Take the entries below and reproduce exactly the portion that begins at the line containing "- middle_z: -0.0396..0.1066" and ends at the line containing "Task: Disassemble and", keeping both ends, dropping pictures, and adding nothing else.

*Collection entries*:
--- START ---
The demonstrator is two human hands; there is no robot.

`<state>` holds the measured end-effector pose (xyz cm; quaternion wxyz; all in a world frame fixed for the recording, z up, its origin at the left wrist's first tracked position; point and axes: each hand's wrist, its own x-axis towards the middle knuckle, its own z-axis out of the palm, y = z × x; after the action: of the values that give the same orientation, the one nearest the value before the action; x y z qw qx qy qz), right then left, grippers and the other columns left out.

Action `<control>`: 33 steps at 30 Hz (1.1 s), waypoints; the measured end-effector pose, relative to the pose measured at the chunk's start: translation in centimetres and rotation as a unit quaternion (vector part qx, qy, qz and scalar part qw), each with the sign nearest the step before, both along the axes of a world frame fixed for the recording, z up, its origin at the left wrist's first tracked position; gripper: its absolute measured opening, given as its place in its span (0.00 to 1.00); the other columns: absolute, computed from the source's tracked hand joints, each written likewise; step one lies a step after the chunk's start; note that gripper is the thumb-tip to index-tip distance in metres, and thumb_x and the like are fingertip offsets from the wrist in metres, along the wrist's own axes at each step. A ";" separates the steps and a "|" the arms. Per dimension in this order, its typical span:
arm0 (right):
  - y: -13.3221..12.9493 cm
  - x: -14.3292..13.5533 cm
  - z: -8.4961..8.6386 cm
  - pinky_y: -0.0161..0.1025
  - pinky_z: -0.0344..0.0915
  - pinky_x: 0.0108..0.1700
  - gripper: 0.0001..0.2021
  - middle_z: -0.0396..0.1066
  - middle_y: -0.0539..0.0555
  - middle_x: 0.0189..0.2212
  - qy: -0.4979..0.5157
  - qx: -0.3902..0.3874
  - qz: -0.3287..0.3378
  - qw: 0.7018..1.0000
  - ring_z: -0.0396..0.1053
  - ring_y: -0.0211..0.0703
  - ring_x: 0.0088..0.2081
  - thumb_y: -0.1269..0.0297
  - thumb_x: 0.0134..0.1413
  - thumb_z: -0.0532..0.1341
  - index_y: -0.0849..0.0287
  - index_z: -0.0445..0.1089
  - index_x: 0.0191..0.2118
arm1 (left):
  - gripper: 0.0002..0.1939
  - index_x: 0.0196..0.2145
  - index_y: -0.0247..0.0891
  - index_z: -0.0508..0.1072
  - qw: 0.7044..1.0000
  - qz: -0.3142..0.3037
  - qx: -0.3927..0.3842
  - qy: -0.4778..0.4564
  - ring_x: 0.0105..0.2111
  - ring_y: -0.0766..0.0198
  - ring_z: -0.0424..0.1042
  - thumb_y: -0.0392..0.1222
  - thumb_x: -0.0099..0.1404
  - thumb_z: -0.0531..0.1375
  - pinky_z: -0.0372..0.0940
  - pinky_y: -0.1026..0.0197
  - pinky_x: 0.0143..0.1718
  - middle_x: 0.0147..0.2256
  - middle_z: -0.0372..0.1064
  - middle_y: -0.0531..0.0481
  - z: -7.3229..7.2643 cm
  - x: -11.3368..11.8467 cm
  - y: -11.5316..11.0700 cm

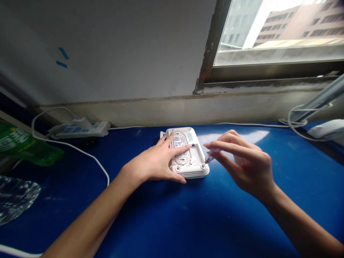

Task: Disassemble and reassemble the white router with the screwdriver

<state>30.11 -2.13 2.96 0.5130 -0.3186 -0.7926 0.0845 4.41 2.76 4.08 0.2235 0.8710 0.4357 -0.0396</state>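
Observation:
A white plastic device (199, 154) with vent holes, a printed label and round corner recesses lies on the blue table (172, 222). Across its left part rests my left hand (157, 161), fingers spread over the label side and thumb by the near edge. Just right of the device, my right hand (243, 163) pinches a small, partly see-through purplish item (212, 156) between thumb and fingers. The item's tip is close to the device's near right corner; whether they touch is unclear. What exactly the item is cannot be made out.
A white power strip (100, 129) with a plug and cable is at the back left. A green bottle (29, 145) and a clear plastic bottle (17, 197) lie at the left. A metal pole (319, 98) with wound cable stands at the right, near the wall and window.

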 end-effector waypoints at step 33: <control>-0.2 -0.4 -0.3 0.45 0.69 0.39 0.19 0.75 0.54 0.37 -0.015 -0.028 -0.020 0.999 0.71 0.48 0.39 0.73 0.63 0.68 0.49 0.77 0.57 | 0.56 0.74 0.69 0.50 1.000 0.003 -0.011 0.005 0.75 0.29 0.29 0.73 0.55 0.70 0.48 0.32 0.71 0.78 0.23 0.51 0.5 0.1 -0.2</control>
<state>29.73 -2.32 2.67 0.4937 -0.3501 -0.7908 0.0917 4.48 2.52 4.57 0.2307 0.8671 0.4389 -0.0476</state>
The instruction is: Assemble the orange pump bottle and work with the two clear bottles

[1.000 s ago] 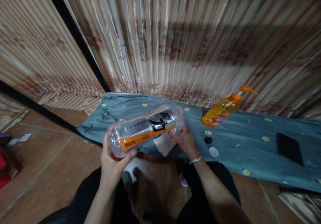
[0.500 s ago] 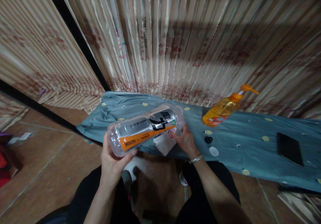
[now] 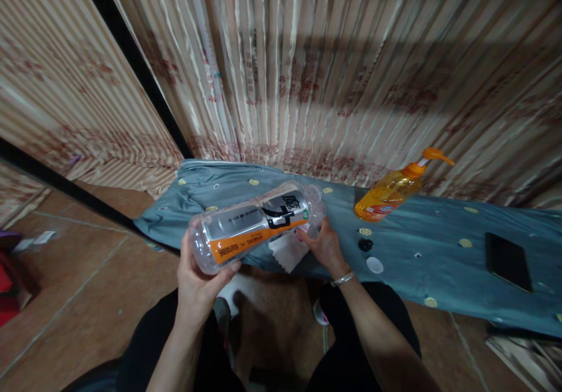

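The left hand [image 3: 195,292] grips the base of the clear bottle [image 3: 246,228], the right hand [image 3: 327,247] its neck end — tilted, mid-frame — a pump bottle [image 3: 389,194] standing at right.

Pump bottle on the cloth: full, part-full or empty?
Part-full: in the pump bottle, orange liquid fills the lower part, with clear, paler plastic above it, below the orange pump head.

1. Bottle [image 3: 252,226]: clear plastic, silver-and-orange label with black characters; tilted nearly lengthwise, neck to the right, held between two hands above the blue-green cloth's near edge, partly covering white paper.
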Available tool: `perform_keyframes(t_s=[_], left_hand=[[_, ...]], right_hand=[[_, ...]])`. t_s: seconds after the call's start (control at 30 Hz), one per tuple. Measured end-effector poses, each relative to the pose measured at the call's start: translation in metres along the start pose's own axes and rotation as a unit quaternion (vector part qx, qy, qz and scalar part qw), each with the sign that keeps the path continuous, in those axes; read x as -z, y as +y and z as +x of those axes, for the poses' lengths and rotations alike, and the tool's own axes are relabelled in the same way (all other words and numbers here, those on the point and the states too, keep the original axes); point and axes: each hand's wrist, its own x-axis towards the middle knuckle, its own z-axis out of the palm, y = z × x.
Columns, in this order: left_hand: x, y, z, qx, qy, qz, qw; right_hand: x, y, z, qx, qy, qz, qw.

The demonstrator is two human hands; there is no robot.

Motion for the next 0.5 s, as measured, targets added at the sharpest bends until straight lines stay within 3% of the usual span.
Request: perform_keyframes(t_s=[0.5], left_hand=[[0.0,0.0,0.0,-0.003,-0.007,-0.004,1.0]], right_hand=[[-0.012,0.019,0.004,0.051,0.043,0.008,0.998]])
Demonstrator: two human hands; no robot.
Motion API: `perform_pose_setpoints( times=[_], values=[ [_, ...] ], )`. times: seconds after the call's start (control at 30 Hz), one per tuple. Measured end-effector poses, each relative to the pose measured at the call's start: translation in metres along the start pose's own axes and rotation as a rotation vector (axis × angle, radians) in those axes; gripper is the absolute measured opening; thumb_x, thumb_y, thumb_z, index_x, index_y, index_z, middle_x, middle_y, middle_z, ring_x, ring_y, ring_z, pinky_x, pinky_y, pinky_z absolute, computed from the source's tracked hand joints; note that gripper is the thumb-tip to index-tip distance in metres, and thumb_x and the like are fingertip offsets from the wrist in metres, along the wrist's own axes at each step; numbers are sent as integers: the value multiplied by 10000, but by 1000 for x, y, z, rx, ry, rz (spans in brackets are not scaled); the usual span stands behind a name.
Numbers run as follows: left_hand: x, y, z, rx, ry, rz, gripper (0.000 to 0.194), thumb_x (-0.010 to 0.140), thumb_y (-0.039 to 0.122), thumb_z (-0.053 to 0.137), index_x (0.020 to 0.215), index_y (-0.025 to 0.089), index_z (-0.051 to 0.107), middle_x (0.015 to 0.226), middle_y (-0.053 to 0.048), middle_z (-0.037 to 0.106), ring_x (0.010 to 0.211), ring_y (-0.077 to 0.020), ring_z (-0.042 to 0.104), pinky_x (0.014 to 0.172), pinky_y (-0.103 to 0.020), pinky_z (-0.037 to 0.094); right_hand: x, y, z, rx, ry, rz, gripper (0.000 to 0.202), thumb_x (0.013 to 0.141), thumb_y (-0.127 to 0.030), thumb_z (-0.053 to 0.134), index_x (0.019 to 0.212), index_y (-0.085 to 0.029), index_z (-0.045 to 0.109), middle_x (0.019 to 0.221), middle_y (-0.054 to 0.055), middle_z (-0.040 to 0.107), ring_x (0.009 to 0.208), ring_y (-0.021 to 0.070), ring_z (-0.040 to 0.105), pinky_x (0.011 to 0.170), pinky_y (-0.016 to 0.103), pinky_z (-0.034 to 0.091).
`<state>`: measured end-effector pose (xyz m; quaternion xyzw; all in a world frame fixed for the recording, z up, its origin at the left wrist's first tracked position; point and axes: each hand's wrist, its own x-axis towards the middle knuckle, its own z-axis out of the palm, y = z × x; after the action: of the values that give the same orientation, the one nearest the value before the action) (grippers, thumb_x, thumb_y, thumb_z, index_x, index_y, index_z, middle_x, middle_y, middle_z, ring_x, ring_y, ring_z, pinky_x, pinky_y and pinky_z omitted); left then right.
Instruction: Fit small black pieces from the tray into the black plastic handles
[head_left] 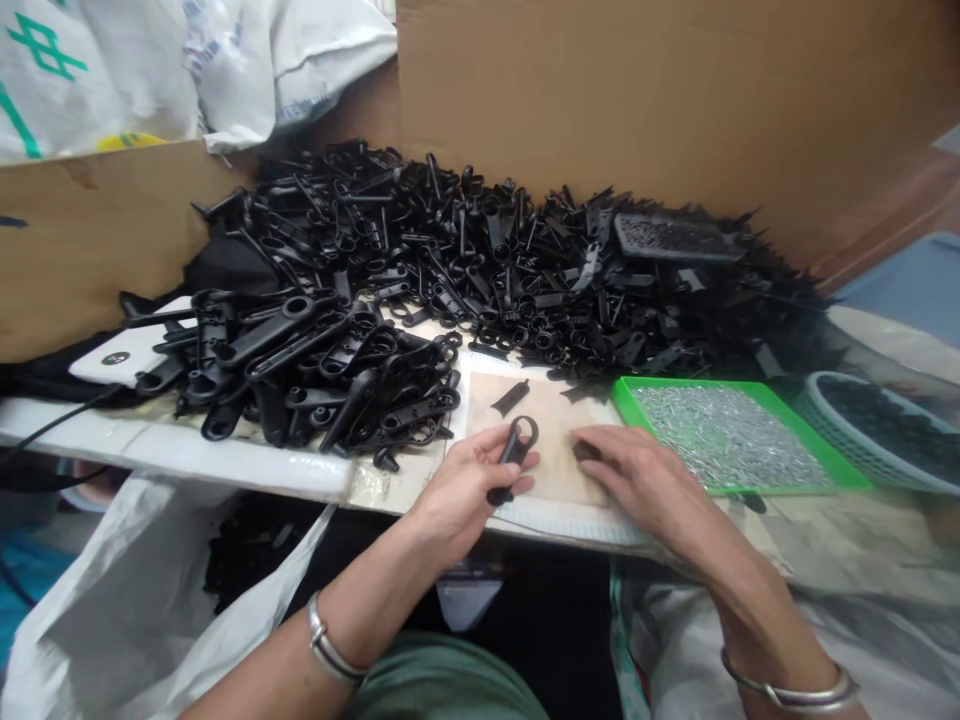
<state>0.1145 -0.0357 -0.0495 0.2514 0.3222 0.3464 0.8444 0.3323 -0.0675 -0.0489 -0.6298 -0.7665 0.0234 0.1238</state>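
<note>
My left hand [466, 480] grips a black plastic part with a ring end [516, 452] just above the brown work pad [551, 420]. My right hand [637, 478] lies palm down on the pad, fingers over a small dark piece [585, 450] that is mostly hidden. Another small black piece [511, 397] lies loose on the pad further back. A big heap of black plastic parts [450, 280] fills the table behind the pad.
A green tray of small silver metal pieces [739, 430] sits right of the pad, a blue-grey basket [885, 425] beyond it. Cardboard walls [675, 100] stand behind the heap. A white phone [124, 355] lies at left. A white bag [142, 600] hangs below the table edge.
</note>
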Motion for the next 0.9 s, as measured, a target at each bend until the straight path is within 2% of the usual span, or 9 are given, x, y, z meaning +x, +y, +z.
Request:
perform_pose_setpoints(
  times=[0.13, 0.23, 0.3, 0.37, 0.47, 0.7, 0.9],
  values=[
    [0, -3, -3, 0, -15, 7, 342, 708, 20, 637, 998, 183, 713, 1250, -77, 605, 1155, -250, 579, 1004, -382, 407, 4, -10, -6, 191, 64, 67, 198, 838, -273, 605, 997, -214, 706, 1002, 74, 724, 876, 259, 671, 790, 417, 538],
    [0, -3, -3, 22, -35, 19, 368, 701, 34, 644, 1029, 190, 711, 1204, -78, 635, 1169, -254, 563, 993, -378, 403, 7, -32, -6, 474, 217, 120, 226, 818, -312, 660, 1020, -222, 703, 1037, 55, 715, 779, 194, 687, 721, 334, 568],
    [0, -3, -1, 37, -83, 43, 402, 703, 39, 640, 1068, 197, 702, 1168, -75, 655, 1167, -247, 555, 980, -364, 406, 10, -45, -1, 545, 319, 93, 204, 822, -284, 667, 1013, -221, 702, 1063, 53, 702, 820, 183, 683, 751, 316, 568],
    [-1, -3, 1, 51, -141, 75, 447, 708, 34, 627, 1119, 202, 684, 1162, -71, 659, 1156, -238, 554, 967, -349, 411, 13, -54, 6, 523, 363, 35, 174, 841, -236, 644, 1005, -215, 698, 1058, 59, 693, 902, 191, 668, 813, 325, 555],
    [-3, -4, 2, 76, -190, 128, 486, 727, 24, 592, 1183, 183, 651, 1186, -79, 649, 1139, -232, 554, 953, -330, 414, 15, -58, 14, 473, 357, 5, 157, 866, -208, 606, 996, -209, 693, 1024, 70, 689, 947, 203, 651, 851, 344, 542],
    [-8, -12, 0, 187, -180, 257, 523, 795, 58, 533, 1297, 199, 568, 1246, -70, 621, 1142, -240, 554, 998, -362, 415, 13, -62, 13, 386, 371, -8, 143, 883, -236, 582, 965, -211, 696, 991, 77, 681, 897, 205, 660, 798, 333, 554],
    [-10, -12, -3, 391, -139, 367, 460, 833, 132, 530, 1283, 210, 585, 1230, -55, 631, 1178, -254, 536, 1053, -365, 384, 12, -70, 13, 374, 354, -50, 165, 896, -193, 562, 1012, -179, 678, 1006, 86, 660, 906, 191, 648, 807, 305, 533]
  ],
)
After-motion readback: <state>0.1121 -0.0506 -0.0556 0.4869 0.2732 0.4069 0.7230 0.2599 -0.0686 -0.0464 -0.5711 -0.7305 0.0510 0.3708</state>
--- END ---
*Response area*:
  - middle_z: -0.0396..0.1066
  - middle_y: -0.0539..0.0555
  - middle_x: 0.0189..0.2212
  - qy: -0.4979..0.5157
  - qx: -0.3902..0.3874
  - qz: -0.3287..0.3378
  - qw: 0.7018..1.0000
  - ring_z: -0.0396..0.1053
  - ring_y: -0.0211..0.0703
  - ring_x: 0.0088..0.2081
  - thumb_y: -0.1269..0.0297
  - thumb_x: 0.0134..0.1413
  - thumb_z: -0.0532..0.1341
  - index_y: -0.0849..0.0287
  - index_z: -0.0445..0.1089
  - index_x: 0.0191..0.2118
arm1 (left):
  - gripper: 0.0002..0.1939
  - index_x: 0.0196..0.2145
  - index_y: -0.0247..0.0891
  - index_z: -0.0508..0.1072
  - qw: 0.7044..1.0000
  - qz: -0.3142..0.3037
  - qx: -0.3927..0.3842
  - qy: -0.4778..0.4564
  - ring_x: 0.0105..0.2111
  - ring_y: -0.0766..0.0198
  - ring_z: -0.0424..0.1042
  - thumb_y: -0.0392..0.1222
  - thumb_x: -0.0099..0.1404
  - thumb_z: -0.0531..0.1375
  - pinky_z: -0.0372..0.0940
  - pinky_y: -0.1026..0.0197
  - pinky_x: 0.0143..0.1718
  - middle_x: 0.0147..0.2256
  - middle_z: -0.0372..0.1064
  - middle_y: -0.0531..0.0481
  - z: -7.3229..7.2643 cm
  - x: -11.3368..11.8467 cm
  - y: -11.5316..11.0700 cm


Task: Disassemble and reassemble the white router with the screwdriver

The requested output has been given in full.